What to do —
Go over the records and copy every line with the string "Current".

Stored data entries —
----

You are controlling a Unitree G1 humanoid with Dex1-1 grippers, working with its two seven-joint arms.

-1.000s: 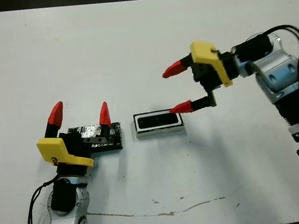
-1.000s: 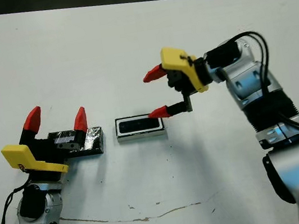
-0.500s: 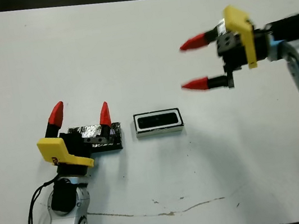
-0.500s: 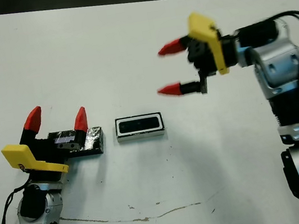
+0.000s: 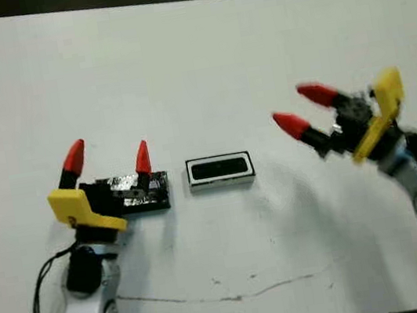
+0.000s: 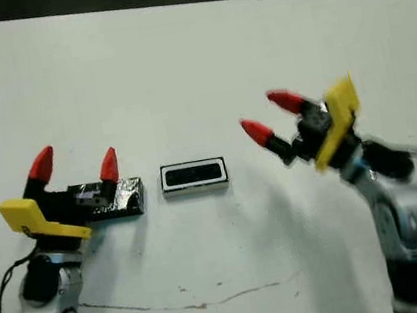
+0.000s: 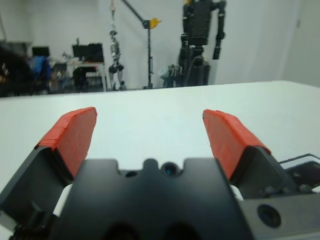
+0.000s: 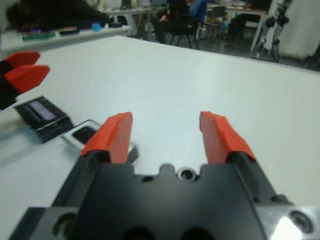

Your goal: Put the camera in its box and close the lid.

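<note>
The right gripper [image 5: 302,110] hovers with fingers spread and empty, well to the right of the box [image 5: 220,170]. The camera [image 5: 221,168] lies inside the box, long axis running left-right. The left gripper [image 5: 108,158], also spread, stands over the lid [image 5: 136,192], just left of the box.

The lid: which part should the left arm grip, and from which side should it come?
Probably across its two long edges, from above. The lid lies flat on the table, long side running left to right, so only the narrow width fits between the jaws. The left gripper is open right at it, and the box lies apart on its right, so the edges look free.
</note>
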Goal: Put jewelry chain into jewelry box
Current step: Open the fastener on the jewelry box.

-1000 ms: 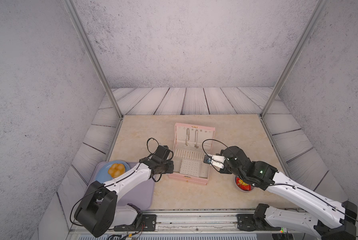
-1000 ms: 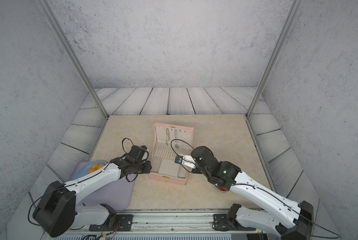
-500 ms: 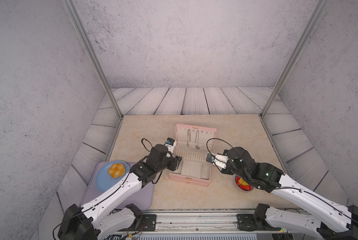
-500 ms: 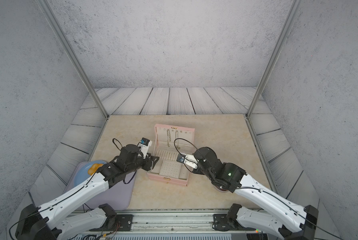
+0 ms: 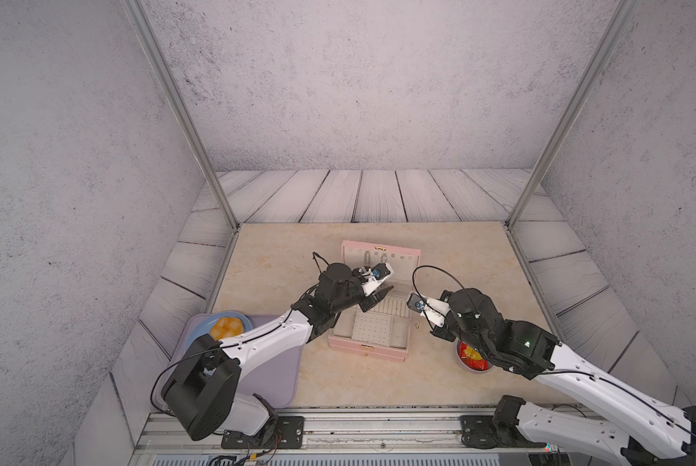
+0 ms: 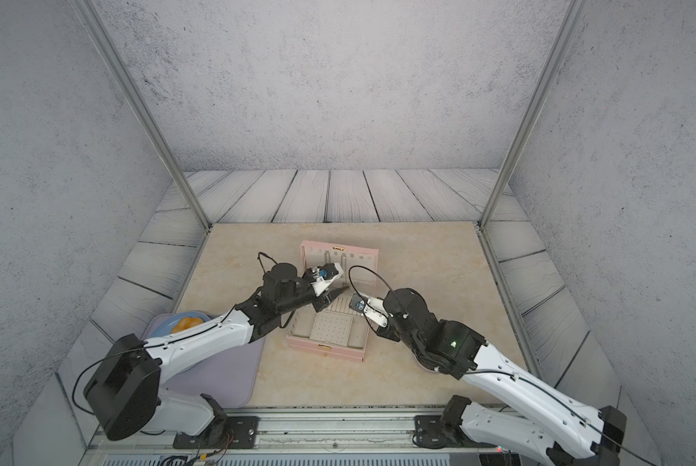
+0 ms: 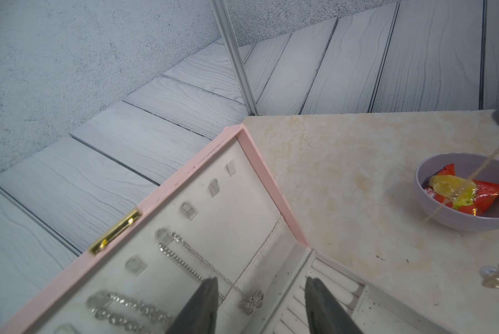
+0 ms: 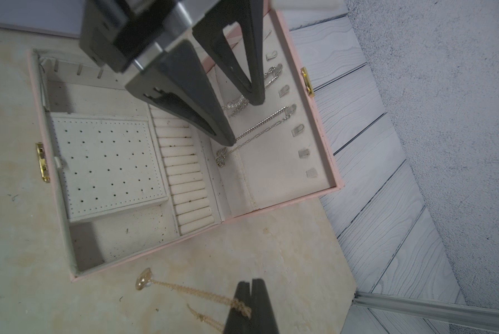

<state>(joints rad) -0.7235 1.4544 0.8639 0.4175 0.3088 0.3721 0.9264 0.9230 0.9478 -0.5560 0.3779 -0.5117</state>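
Right wrist: hand [image 8: 250, 286] pinches jewelry chain [image 8: 184, 290].

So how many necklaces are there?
4. Three silvery ones hang in the jewelry box lid; the gold jewelry chain dangles from the right gripper beside it. The left gripper may hide more.

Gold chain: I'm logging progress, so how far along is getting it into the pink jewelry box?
Done: the jewelry box stands open, and the right hand is shut on the gold chain. In hand: the chain hangs outside the box, beside it; the left hand hovers open over the box. Left: carry it in and let go.
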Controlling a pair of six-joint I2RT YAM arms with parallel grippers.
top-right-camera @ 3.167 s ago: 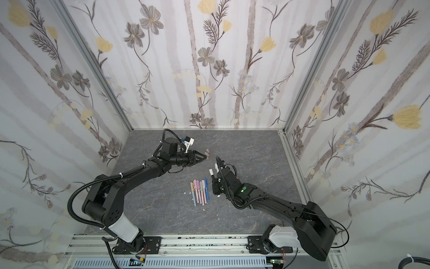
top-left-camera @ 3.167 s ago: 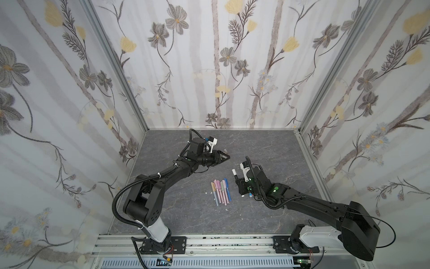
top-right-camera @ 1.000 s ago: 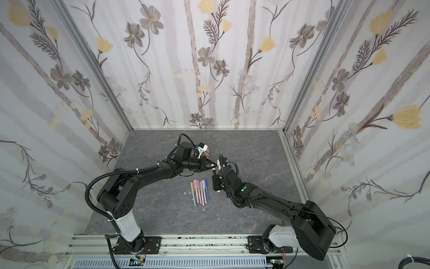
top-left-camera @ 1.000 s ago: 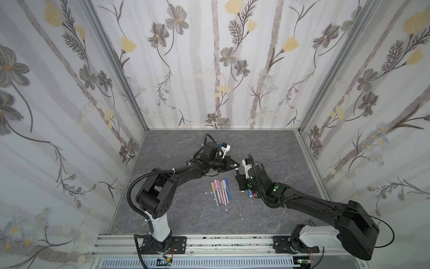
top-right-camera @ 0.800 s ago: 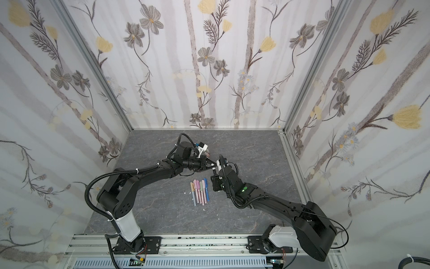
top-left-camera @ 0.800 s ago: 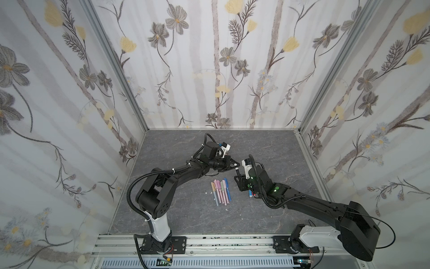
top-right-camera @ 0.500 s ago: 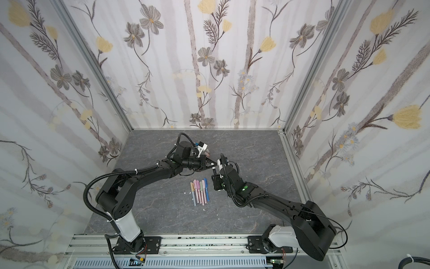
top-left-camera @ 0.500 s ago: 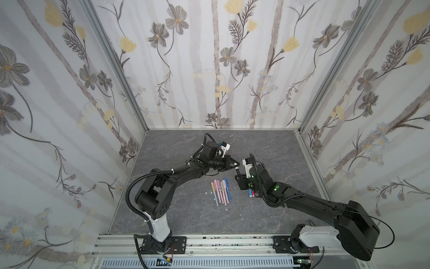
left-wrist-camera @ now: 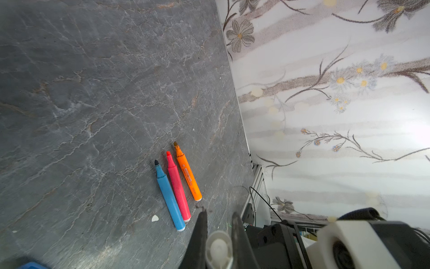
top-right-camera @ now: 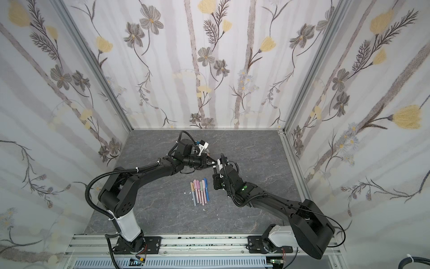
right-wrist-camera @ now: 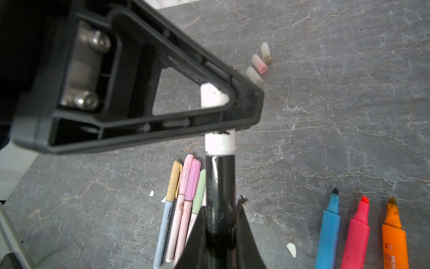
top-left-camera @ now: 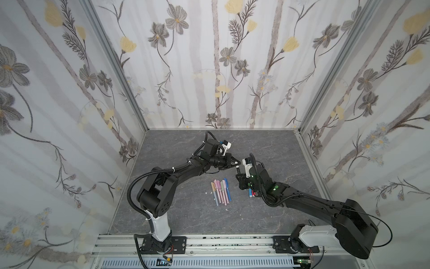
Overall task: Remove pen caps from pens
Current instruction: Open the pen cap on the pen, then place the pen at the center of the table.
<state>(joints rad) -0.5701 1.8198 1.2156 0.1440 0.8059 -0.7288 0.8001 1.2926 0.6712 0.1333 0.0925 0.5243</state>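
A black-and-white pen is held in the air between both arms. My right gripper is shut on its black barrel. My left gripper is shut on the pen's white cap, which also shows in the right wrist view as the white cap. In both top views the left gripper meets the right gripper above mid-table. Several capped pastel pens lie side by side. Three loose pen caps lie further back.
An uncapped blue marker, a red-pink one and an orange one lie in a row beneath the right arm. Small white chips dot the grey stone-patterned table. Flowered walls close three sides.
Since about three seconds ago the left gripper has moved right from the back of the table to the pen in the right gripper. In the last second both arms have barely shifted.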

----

Solution —
Current step: Open the fastener on the jewelry box.
Current instruction: Open the pen cap on the pen, then place the pen at the center of the table.

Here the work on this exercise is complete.